• SUPPLIED INFORMATION:
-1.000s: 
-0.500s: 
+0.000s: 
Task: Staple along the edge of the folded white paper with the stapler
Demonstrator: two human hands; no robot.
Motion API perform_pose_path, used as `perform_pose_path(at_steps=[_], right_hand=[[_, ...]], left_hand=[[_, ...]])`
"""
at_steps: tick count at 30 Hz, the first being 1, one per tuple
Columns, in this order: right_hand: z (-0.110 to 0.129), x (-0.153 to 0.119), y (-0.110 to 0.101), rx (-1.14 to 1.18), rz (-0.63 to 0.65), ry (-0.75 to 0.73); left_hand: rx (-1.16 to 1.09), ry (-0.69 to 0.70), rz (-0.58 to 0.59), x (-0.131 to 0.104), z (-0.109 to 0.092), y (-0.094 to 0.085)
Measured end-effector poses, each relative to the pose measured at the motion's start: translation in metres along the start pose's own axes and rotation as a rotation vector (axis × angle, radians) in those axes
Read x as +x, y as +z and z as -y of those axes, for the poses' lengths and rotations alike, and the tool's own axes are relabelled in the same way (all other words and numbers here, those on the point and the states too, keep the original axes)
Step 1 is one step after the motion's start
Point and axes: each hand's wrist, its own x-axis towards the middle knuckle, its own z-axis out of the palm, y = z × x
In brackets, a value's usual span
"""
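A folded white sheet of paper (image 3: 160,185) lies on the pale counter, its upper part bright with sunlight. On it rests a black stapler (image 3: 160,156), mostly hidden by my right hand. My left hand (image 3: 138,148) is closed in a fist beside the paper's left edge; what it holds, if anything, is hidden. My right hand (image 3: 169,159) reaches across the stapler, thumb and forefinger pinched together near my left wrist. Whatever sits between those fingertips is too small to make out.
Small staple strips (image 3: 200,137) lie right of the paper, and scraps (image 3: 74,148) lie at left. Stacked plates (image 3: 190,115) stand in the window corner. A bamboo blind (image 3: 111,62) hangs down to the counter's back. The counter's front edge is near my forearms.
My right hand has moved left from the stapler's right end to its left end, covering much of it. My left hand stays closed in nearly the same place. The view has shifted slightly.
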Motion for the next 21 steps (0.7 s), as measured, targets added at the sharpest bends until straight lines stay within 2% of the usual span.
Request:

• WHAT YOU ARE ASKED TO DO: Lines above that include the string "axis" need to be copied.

• RESPONSE BELOW:
Measured end-effector poses, each relative to the pose measured at the motion's start: translation in metres along the start pose's own axes and rotation as a rotation vector (axis × angle, radians) in those axes
Point and axes: each hand's wrist, its own x-axis towards the middle knuckle, its own z-axis out of the palm, y = z × x

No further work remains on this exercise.